What to do:
I need the lines below from the one with "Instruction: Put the" down to the one with "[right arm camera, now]" reproduced exactly, both ends included, and nothing else.

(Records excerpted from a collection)
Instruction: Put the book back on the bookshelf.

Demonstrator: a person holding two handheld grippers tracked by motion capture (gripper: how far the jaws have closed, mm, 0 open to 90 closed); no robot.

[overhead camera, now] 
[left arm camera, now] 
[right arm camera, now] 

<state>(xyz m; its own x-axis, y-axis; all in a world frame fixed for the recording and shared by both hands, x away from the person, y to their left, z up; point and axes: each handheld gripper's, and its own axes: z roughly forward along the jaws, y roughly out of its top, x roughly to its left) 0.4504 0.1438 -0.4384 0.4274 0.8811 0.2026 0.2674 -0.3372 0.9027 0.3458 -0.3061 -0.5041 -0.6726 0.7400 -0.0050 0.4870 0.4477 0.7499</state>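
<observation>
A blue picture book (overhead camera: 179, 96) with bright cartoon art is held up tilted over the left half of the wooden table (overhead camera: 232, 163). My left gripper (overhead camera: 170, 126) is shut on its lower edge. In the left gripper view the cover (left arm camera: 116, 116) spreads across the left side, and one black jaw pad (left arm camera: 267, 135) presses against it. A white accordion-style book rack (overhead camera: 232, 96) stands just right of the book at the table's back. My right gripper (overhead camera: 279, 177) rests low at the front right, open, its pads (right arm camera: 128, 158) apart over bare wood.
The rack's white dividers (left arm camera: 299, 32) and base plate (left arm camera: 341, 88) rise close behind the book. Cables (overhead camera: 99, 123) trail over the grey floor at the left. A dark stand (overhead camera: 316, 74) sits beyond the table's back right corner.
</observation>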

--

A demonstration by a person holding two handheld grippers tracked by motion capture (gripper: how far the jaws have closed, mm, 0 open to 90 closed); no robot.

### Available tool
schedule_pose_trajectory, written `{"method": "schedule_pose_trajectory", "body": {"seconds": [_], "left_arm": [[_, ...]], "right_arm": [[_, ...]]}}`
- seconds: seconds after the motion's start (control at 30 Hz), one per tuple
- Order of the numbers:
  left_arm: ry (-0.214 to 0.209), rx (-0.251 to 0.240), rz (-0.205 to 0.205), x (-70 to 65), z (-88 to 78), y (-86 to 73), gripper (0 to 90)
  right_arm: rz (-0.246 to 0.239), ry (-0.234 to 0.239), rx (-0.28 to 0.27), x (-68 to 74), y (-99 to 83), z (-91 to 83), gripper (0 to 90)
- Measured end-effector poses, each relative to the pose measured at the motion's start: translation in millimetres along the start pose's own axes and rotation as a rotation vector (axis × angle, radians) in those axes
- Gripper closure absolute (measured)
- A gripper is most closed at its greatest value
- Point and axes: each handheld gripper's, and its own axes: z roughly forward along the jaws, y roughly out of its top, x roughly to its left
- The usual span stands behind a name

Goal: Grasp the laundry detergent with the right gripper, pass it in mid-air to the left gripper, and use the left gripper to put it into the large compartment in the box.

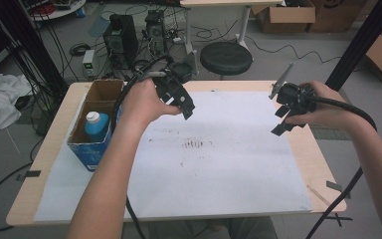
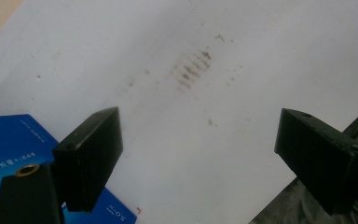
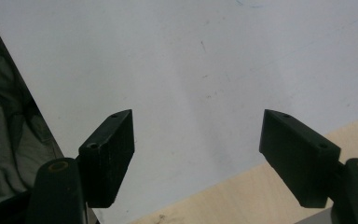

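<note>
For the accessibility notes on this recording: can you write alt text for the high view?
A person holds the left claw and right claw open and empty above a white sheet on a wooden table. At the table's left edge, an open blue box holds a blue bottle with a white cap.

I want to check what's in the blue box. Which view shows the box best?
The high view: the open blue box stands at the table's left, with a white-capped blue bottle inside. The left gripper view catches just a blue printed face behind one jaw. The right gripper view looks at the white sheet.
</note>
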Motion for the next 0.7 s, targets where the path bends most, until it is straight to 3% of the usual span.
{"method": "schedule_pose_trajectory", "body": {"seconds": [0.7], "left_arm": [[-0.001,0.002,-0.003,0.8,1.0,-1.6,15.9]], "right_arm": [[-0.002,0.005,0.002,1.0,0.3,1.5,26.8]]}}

Answer section:
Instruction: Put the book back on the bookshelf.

Demonstrator: a person holding two handheld grippers tracked by motion capture (gripper: how far the jaws have closed, mm, 0 open to 90 closed); no robot.

[overhead camera, now] 
[left arm camera, now] 
[right arm camera, now] 

This exercise has been fully answered.